天涯走出两步,赤莲看着很不忍得,唤了一声,“天涯,你在‘尺舒楼’受的伤,真没要紧的吧?”
他转身,点头。木杵杵的,楞乎乎的,却永远是坚定无疑的。
“今日你只身前来救我,”赤莲怔了怔声,道:“我欠你了。”
天涯这个一向杀父仇人的眼神,突然之间,却变得很柔和了,他说:“我的命是老宫主的,他将我的命给了您,我的命就是你的了,不欠。”
呼啸荷风出来,满池风荷举香,浓重地糊了鼻子,也糊了脑子,赤莲呆了,就站在那里,面对着天涯,什么话都说不出来。
好半晌,天涯见着没话,点头,转身,回去。
赤莲没再叫住天涯,只觉得无奈,只是甚觉悲哀,不仅是为天涯,也是为自己,无辜让别人搭上性命,这个人,永远都不会好过的吧。
天涯会有这样的举动,是他的命,自己会接受这样的事儿,也是自己的命。
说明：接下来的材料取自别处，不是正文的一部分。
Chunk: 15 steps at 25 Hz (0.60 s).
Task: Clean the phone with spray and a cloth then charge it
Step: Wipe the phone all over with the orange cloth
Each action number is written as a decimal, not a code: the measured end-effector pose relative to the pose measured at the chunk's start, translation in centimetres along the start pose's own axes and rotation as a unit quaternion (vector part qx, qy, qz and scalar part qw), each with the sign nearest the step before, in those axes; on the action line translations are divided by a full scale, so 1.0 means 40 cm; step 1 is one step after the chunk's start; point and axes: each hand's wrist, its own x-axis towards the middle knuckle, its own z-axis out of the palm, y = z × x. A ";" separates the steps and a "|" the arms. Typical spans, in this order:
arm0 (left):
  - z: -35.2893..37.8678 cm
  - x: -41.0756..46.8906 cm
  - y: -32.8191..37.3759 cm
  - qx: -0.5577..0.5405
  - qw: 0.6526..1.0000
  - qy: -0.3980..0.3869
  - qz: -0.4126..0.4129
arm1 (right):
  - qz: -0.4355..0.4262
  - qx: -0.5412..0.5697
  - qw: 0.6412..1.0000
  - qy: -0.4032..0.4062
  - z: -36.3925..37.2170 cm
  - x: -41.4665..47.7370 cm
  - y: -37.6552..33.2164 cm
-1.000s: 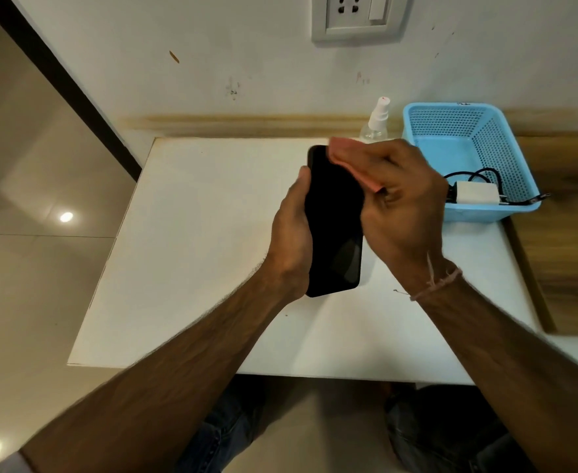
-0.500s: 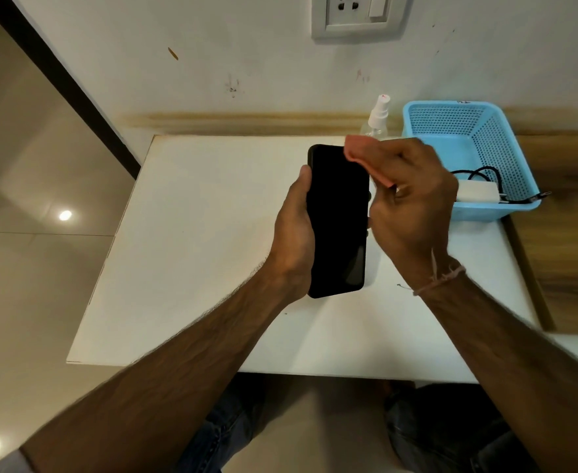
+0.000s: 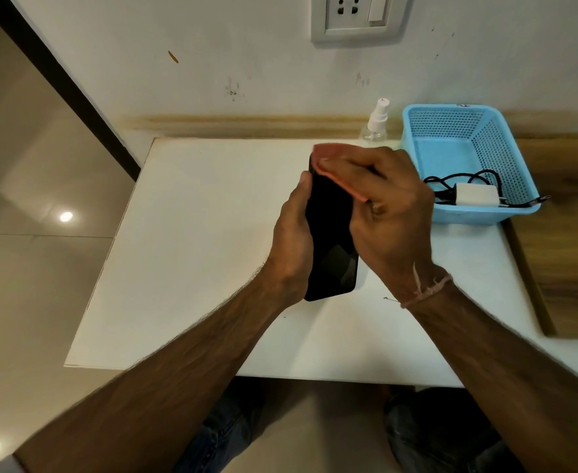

有点可怜又可悲的命。
可是,迦冥已经死了,与一个死了的人去争论命数,那可是太过于无奈了。
她沉思而道,恍恍惚惚笑笑,走回了主院。握在宽袍大袖里面的手,紧紧攥着一沓纸笺,一沓也许会把自己送上黄泉路的纸笺。
清舒驭马走出柳亭不过十多里,便回过头去招了招手,让秦燕秋先行回去,自己信马由缰,马儿愿意走哪儿,便去哪儿。
这世道何不是如此,世事的洪流愿意冲到哪儿去,自己,也只能随着跟着到哪儿去,半点由不得人。
把赤莲拉下水,绝对是下下策,清舒明白,十二分地明白,可是,却是唯一的办法去了结所有的不幸,所有的苦难。
他把手往自己怀中兜摸摸,拿出一纸小信,满是绝望,她已经走到那一步上头去了,若是再要回头,便已然是身体都不允许的事儿了,不想在这么个节骨眼上,还得把赤莲拉下去,要是有个什么三长两短的,或许,这一辈子,就算是白来了一趟。
明明知道结果,明明知道做不得,却非要往上头走,世上能找出这种人的,只有两种,一是傻子,二,便是自己这种迫不得已,必须迫的人。
“还不如傻了好呢,非要这么清清醒醒地活着?”
清舒落魄而行,自嘲了许久,但终究是受了这个命。
想了许久,马儿也走了许久,清舒揭下面具,脸上尽是松散的皮肤,就在夏日里,这么化了也好,不用裹着这层恶心的脸做人了。
长太息,忽闻马上公子,掩涕兮,闻言叹声兮,一头栽下马去,不愿再让其身随着马儿爱走哪儿就去哪儿了。
倒在夏草伸出的落魄公子,目光定然,眼神定定,信念坚坚:“我必须亲自结束这一切!”